Task
Retype the whole listing, character for character.
◇ ◇ ◇ ◇ ◇ ◇ ◇
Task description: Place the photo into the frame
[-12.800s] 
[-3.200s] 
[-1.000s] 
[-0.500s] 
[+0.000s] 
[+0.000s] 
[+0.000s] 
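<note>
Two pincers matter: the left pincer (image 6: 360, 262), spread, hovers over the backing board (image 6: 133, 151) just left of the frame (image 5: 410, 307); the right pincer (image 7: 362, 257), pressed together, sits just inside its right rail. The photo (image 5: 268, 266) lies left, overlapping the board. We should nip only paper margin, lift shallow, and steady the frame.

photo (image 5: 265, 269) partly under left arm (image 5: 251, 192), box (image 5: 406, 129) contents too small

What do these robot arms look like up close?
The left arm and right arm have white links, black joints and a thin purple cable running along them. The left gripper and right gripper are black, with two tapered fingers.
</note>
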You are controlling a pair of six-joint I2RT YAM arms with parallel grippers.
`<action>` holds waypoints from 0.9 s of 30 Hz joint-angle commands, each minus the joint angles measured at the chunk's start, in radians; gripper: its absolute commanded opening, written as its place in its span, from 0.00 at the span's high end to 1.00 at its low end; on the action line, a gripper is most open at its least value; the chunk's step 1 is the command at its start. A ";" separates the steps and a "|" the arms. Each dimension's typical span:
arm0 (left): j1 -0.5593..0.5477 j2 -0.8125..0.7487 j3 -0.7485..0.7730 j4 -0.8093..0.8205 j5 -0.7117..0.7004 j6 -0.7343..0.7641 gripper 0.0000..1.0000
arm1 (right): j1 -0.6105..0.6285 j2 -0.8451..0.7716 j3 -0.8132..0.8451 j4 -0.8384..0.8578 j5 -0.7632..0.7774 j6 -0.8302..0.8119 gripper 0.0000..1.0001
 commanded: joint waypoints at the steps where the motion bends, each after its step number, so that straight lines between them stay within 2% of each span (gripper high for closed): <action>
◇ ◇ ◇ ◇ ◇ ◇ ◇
Response below
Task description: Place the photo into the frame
[-12.800s] 
[-3.200s] 
[-1.000s] 
[-0.500s] 
[+0.000s] 
[+0.000s] 
[+0.000s] 
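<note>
Two pincers matter: the left pincer (image 6: 360, 262), spread, hovers over the backing board (image 6: 133, 151) just left of the frame (image 5: 410, 307); the right pincer (image 7: 362, 257), pressed together, sits just inside its right rail. The photo (image 5: 268, 266) lies left, overlapping the board. We should nip only paper margin, lift shallow, and steady the frame.

photo (image 5: 265, 269) partly under left arm (image 5: 251, 192), box (image 5: 406, 129) contents too small

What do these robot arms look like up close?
The left arm and right arm have white links, black joints and a thin purple cable running along them. The left gripper and right gripper are black, with two tapered fingers.
</note>
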You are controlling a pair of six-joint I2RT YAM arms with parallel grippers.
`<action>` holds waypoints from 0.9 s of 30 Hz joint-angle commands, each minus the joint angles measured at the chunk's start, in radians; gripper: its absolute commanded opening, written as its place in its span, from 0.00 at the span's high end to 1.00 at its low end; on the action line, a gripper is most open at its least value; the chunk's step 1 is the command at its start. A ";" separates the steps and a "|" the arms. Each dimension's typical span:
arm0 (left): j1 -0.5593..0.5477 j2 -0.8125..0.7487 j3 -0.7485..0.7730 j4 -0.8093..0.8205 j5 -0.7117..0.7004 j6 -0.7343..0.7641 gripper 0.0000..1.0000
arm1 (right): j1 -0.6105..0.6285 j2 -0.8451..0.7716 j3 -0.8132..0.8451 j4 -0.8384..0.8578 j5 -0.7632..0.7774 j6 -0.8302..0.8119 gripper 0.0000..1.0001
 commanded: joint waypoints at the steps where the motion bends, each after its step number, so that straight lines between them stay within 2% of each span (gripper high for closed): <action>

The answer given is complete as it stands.